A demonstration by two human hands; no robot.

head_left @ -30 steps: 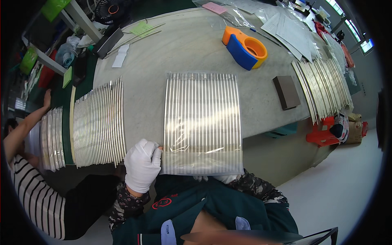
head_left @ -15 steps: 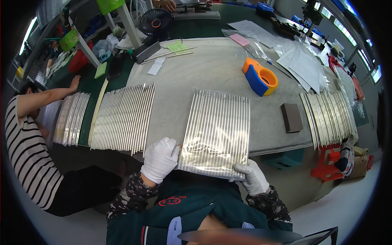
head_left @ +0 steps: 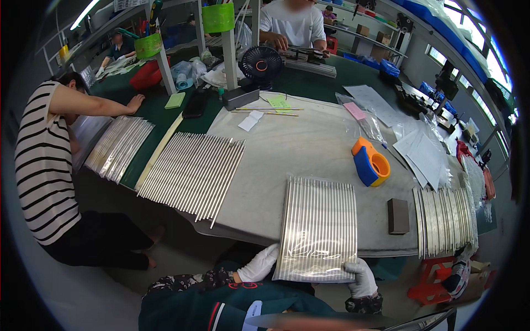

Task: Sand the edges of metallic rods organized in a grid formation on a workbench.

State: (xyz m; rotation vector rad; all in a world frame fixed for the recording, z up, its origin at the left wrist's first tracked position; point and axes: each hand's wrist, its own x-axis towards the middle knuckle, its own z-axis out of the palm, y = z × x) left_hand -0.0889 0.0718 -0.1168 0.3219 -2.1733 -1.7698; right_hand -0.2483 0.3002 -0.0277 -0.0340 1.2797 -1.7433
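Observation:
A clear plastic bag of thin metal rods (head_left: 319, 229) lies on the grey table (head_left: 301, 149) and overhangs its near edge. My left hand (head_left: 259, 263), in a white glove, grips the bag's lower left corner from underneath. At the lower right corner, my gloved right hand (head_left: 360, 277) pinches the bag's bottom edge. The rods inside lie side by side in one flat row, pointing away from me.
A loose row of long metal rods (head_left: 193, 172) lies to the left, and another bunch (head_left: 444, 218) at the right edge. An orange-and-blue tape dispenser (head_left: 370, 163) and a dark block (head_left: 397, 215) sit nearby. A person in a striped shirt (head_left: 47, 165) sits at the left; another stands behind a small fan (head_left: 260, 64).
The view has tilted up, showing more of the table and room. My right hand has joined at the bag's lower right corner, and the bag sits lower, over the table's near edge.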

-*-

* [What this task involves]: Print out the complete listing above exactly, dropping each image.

* [Response area]:
A demonstration by two human hands; no robot.

head_left @ -30 steps: 
head_left @ -15 steps: 
head_left @ +0 steps: 

Task: Sand the edges of metallic rods organized in a grid formation on a workbench.

State: (xyz m; rotation vector rad; all in a world frame fixed for the recording, z up, its origin at the left wrist's first tracked position; point and axes: each hand's wrist, its own x-axis towards the middle knuckle, its own z-axis out of the palm, y = z × x) left_hand -0.0889 0.0718 -0.1168 0.3219 -2.1733 -1.7698; right_hand -0.2483 0.3002 -0.0277 -0.0340 1.2797 -1.7433
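Observation:
A clear plastic bag of thin metal rods (head_left: 319, 229) lies on the grey table (head_left: 301, 149) and overhangs its near edge. My left hand (head_left: 259, 263), in a white glove, grips the bag's lower left corner from underneath. At the lower right corner, my gloved right hand (head_left: 360, 277) pinches the bag's bottom edge. The rods inside lie side by side in one flat row, pointing away from me.
A loose row of long metal rods (head_left: 193, 172) lies to the left, and another bunch (head_left: 444, 218) at the right edge. An orange-and-blue tape dispenser (head_left: 370, 163) and a dark block (head_left: 397, 215) sit nearby. A person in a striped shirt (head_left: 47, 165) sits at the left; another stands behind a small fan (head_left: 260, 64).
The view has tilted up, showing more of the table and room. My right hand has joined at the bag's lower right corner, and the bag sits lower, over the table's near edge.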

That completes the answer to this exercise.